California law requiring diversity on corporate boards challenged in court

A shareholder advocacy organization filed a lawsuit this week challenging a state law that mandates public corporations headquartered in California to appoint people of color or LGBTQ leaders to their boards of directors.

The National Center for Public Policy Research filed the complaint on Tuesday, claiming "the diversity quotas injure Plaintiff's right to vote for the candidate of its choice, free of a government-imposed race, sex, and sexual orientation quotas," according to the lawsuit filed in the District Court for the Eastern District of California.

It is the latest legal challenge threatening the fate of the law, Assembly Bill 979, signed by Gov. Gavin Newsom last year.

The organization is being represented by The Pacific Legal Foundation, which filed a lawsuit in 2019 on behalf of a shareholder challenging a similar law, Senate Bill 826, that requires California companies to appoint more women to their boards of directors.

Daniel Ortner, an attorney with the Pacific Legal Foundation, said he aims for the courts to declare both diversity laws unconstitutional.

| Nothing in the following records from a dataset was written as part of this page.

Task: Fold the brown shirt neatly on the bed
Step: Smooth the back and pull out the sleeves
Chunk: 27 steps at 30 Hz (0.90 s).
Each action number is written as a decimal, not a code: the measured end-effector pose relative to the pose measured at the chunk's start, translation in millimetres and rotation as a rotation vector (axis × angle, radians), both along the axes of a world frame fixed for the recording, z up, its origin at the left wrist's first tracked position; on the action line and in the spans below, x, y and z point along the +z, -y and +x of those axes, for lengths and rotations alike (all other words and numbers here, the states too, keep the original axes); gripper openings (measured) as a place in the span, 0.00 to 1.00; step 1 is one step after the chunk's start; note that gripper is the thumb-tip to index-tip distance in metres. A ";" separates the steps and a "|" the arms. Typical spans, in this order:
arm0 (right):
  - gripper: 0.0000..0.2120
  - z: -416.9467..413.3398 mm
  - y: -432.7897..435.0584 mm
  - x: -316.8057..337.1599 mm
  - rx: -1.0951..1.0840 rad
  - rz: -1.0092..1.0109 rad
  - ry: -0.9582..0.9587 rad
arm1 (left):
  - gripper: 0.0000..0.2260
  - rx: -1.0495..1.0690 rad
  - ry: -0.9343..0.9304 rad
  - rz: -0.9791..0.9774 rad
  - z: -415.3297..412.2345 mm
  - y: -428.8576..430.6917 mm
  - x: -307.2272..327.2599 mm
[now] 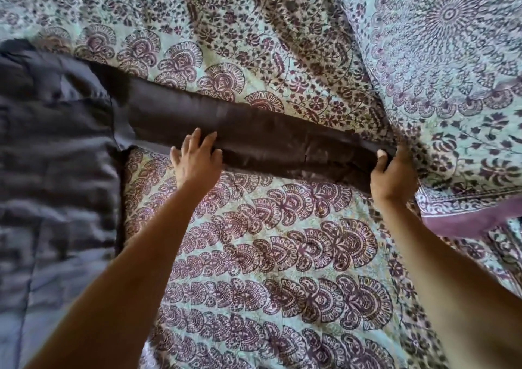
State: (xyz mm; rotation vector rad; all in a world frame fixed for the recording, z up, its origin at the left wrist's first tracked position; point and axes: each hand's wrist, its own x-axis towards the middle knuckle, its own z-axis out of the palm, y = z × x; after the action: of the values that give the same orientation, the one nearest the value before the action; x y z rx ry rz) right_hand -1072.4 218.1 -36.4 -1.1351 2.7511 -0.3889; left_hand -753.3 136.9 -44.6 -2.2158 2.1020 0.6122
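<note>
The folding seems to be only just beginning: the left hand (195, 161) is pressing flat-fingered on the brown shirt (56, 148)'s outstretched sleeve (268, 135) while the right hand (392, 178) is pinching its cuff (377, 147).

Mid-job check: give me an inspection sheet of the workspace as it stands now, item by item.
Surface: bed under a floral print cover; the shirt lies on it.
Job's things: brown shirt, body wrinkled at the left; one sleeve stretched out flat to the right, not yet folded in.
Clutter: patterned pillow at the upper right, close to the sleeve's end.
Hands: left hand lies flat on the sleeve; right hand grips the sleeve's end.
Cables: nothing seen.
Surroundings: nothing seen beyond the bed.
</note>
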 end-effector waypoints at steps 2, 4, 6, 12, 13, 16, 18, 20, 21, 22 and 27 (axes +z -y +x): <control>0.20 0.6 6.1 -3.7 -0.031 -0.004 -0.007 | 0.23 -0.081 0.015 0.060 -1.9 -0.6 -7.6; 0.19 1.2 15.2 -4.3 -0.076 0.003 -0.012 | 0.24 -0.179 0.023 0.085 -1.0 -4.0 -18.2; 0.18 1.7 23.3 -2.3 -0.094 0.007 -0.023 | 0.25 -0.220 -0.018 0.097 1.7 -6.4 -24.9; 0.18 0.1 48.8 -5.7 -0.190 0.012 -0.041 | 0.21 -0.207 -0.309 -0.047 30.5 11.7 -6.5; 0.19 3.5 50.9 -9.3 -0.211 0.016 -0.068 | 0.21 -0.181 -0.320 -0.104 39.7 15.8 -3.4; 0.27 35.5 59.3 -10.2 -0.161 0.013 -0.133 | 0.16 -0.083 -0.305 -0.253 73.1 33.8 -1.9; 0.27 75.5 74.4 -9.1 0.047 -0.016 -0.121 | 0.13 0.015 -0.265 -0.307 95.4 51.5 -0.1; 0.22 123.7 96.7 -9.9 0.315 -0.072 -0.103 | 0.14 0.100 -0.190 -0.317 114.5 74.5 3.9; 0.18 145.5 108.0 -12.1 0.429 -0.088 -0.084 | 0.15 0.140 -0.159 -0.309 121.8 86.1 6.3; 0.17 169.2 120.8 -13.6 0.508 -0.085 -0.053 | 0.16 0.180 -0.127 -0.298 130.8 100.2 8.0; 0.16 254.5 173.6 -18.0 0.628 0.002 0.048 | 0.22 0.217 0.001 -0.224 163.9 166.1 8.9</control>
State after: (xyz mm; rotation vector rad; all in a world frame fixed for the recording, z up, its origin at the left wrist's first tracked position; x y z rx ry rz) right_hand -817.9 44.4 -54.4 -1.8558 2.1846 -0.3181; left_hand -589.4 -29.2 -35.7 -2.5872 2.0355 0.4002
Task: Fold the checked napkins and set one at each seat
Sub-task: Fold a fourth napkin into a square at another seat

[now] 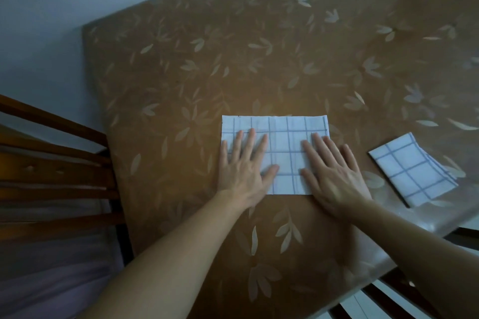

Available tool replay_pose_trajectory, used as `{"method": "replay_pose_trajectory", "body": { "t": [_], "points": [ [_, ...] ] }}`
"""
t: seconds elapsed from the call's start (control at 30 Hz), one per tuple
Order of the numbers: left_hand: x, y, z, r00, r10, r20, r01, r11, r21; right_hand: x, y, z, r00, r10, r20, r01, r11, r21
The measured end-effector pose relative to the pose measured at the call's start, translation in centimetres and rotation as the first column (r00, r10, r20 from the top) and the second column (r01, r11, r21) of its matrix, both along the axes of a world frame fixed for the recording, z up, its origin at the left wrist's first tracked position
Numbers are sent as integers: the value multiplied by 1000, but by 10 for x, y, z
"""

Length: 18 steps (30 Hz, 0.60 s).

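Creasing is what's going on right now, I reckon: the white cloth napkin with thin blue checks (285, 137) is lying as a folded rectangle on the brown table with the pale leaf pattern (207, 59), and both hands are pressing it flat. The left hand (241, 166) is sitting on the napkin's left end, fingers straight and spread wide, gripping nothing. The right hand (334, 171) is doing the same on the right end, a bit blurry, palm hanging over the near corner. So the napkin is lying right under both palms, its middle strip showing between them. A second folded blue-checked napkin (414, 168) is sitting well off to the right near the table's edge, with nobody touching it. Next move is probably going to be another fold, which is calling for pinching one end's corners and keeping the edges lined up, then carrying it to a seat.
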<state>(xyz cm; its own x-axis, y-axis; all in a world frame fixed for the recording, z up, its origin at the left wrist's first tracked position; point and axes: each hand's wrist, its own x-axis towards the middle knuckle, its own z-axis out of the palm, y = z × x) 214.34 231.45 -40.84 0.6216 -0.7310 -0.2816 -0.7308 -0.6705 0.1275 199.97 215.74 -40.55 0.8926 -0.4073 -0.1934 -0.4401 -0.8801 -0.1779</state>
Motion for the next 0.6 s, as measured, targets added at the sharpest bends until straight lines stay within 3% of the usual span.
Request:
{"method": "replay_pose_trajectory", "body": {
  "t": [0.13,0.27,0.4,0.5,0.6],
  "points": [
    [2,9,10,997,-46,56,47,999,-17,-15,-5,9,989,-149,9,149,989,4],
    [-27,8,18,952,-285,116,306,914,-265,-23,-3,26,935,-318,155,314,948,52],
    [-46,12,9,971,-215,108,238,926,-293,-9,2,48,838,-546,11,518,802,298],
    [-49,15,8,976,-194,102,216,929,-300,-6,5,52,815,-576,-64,555,743,375],
    [-51,10,14,985,-163,62,174,944,-279,-7,6,52,766,-642,-38,563,640,523]
  ]
}}
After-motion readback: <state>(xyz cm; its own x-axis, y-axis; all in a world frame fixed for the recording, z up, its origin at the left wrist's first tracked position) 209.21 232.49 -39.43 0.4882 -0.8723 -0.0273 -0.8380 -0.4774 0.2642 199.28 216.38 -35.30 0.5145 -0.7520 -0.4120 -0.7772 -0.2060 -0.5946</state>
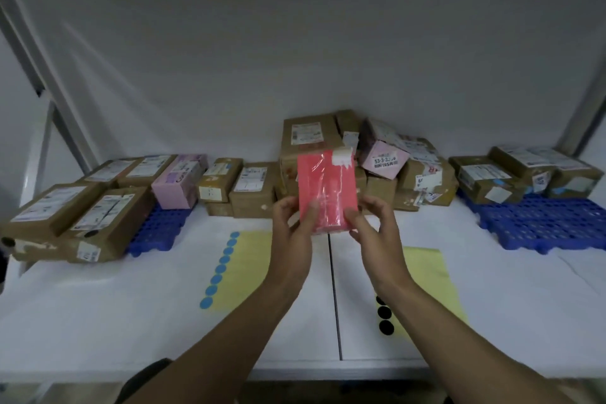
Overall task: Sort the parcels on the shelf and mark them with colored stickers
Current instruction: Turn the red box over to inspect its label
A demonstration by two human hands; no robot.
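Note:
A red parcel (328,188) wrapped in clear tape is held upright above the white shelf (131,305), in front of the middle pile. My left hand (293,233) grips its lower left edge, thumb on the front face. My right hand (373,233) grips its lower right edge. A yellow sheet with a column of blue round stickers (220,269) lies to the left of my arms. A second yellow sheet with black round stickers (384,313) lies to the right, partly under my right forearm.
Brown and pink boxes (98,203) lie on a blue pallet (157,229) at the left. A jumbled pile of boxes (377,167) stands in the middle at the back. More boxes (524,174) sit on a blue pallet (551,223) at the right.

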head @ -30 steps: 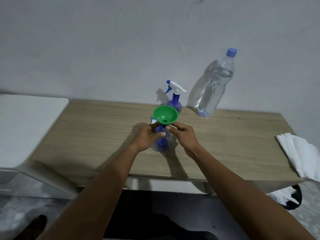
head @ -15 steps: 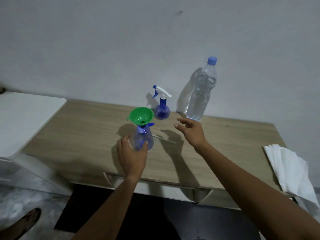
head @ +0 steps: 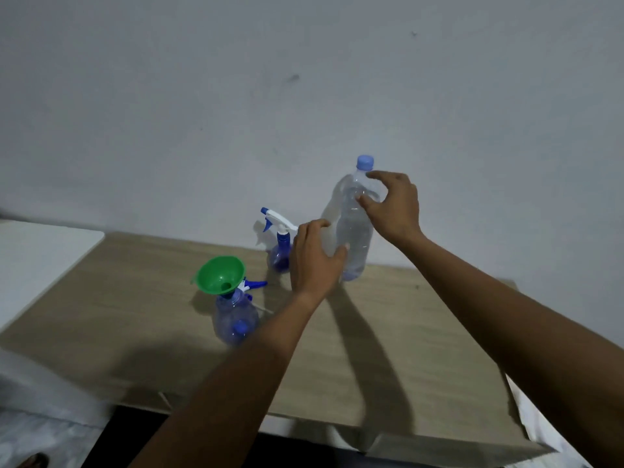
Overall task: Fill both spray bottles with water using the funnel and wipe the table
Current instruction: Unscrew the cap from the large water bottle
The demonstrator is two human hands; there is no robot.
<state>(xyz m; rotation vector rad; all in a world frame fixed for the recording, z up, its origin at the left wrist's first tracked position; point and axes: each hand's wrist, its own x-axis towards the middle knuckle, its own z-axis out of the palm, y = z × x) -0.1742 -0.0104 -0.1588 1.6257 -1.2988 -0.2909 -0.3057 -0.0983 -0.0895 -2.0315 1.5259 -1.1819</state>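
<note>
Both hands spread wide at water bottle: left hand by its lower half, right hand at its shoulder, thumbs over it, firm grip unclear. Funnel sits in open spray bottle, nearer and left of water bottle. Second spray bottle just left of it, on table.
</note>
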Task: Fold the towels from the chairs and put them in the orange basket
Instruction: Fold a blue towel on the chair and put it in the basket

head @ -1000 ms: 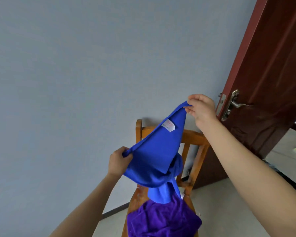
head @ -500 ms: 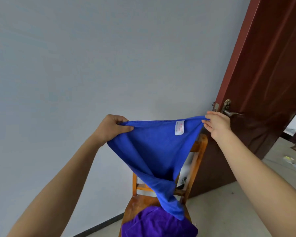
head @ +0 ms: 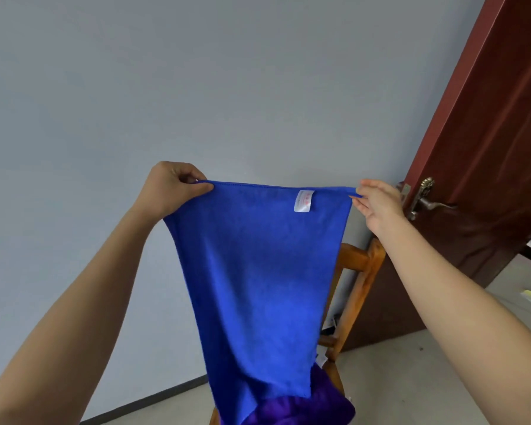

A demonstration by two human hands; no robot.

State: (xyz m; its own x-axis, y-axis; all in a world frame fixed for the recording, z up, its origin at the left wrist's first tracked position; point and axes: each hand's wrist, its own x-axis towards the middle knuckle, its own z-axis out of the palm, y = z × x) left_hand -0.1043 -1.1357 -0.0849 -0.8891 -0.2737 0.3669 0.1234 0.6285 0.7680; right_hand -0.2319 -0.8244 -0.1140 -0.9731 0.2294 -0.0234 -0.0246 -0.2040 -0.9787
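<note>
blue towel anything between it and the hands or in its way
Nothing: the left hand and right hand each pinch a top corner of the blue towel, which hangs in front of the wooden chair and purple towel. The orange basket is not in view, so that path cannot be judged.

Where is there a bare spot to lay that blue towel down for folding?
Crowded: the chair; the purple towel covers its seat where the blue towel does not hide it. Free: bare floor right of the chair, bordered by the door; a narrower strip left of it along the baseboard.
</note>
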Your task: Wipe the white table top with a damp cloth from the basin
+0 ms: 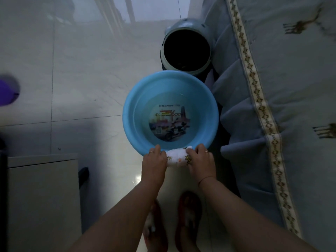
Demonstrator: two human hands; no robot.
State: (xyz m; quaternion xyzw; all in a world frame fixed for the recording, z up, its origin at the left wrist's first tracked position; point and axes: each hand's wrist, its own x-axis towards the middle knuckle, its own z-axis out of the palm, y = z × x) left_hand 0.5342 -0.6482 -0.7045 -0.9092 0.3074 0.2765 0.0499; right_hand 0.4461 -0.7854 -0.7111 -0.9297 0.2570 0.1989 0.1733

"The state of California is intruding into corporate affairs to impose quotas based on race and sex and they don't have a good justification for doing so," he said. "Companies are already diversifying, without the need of the state of California forcing the matter. And doing so through a quota, in particular, is discriminatory and unlawful."

In the lawsuit, the conservative group National Center for Public Policy Research says it invests in 14 California corporations that would be impacted by the law, including Apple, Facebook, Netflix, Tesla, Twitter and Wells Fargo.

"These laws, which dole out benefits and impose burdens on the basis of race, sex, and sexual orientation, are unconstitutional," according to the complaint.

The law was also challenged by Judicial Watch, a conservative legal group, last year.

AB 979, authored by Assemblymember Chris Holden, D-Pasadena, aims to increase the number of under-represented groups on California boards.

Despite Latinos accounting for 39% of the state population, they only make up 2.3% of board room seats, a 2021 analysis by the Latino Corporate Directors Association showed. White directors continue to make up the majority of board seats, holding 81% of the positions, according to the report.

"It is not a surprise that those who oppose racial equity are using the legal system in their desperate attempt to hold on to the status quo," Holden said in a statement about the lawsuit.

The law requires corporations to have at least one under-represented director by the end of 2021. Corporations with more than four directors, but fewer than nine, would require a minimum of two diverse directors. Corporations with nine or more directors must have at least three directors from an under-represented community by 2022.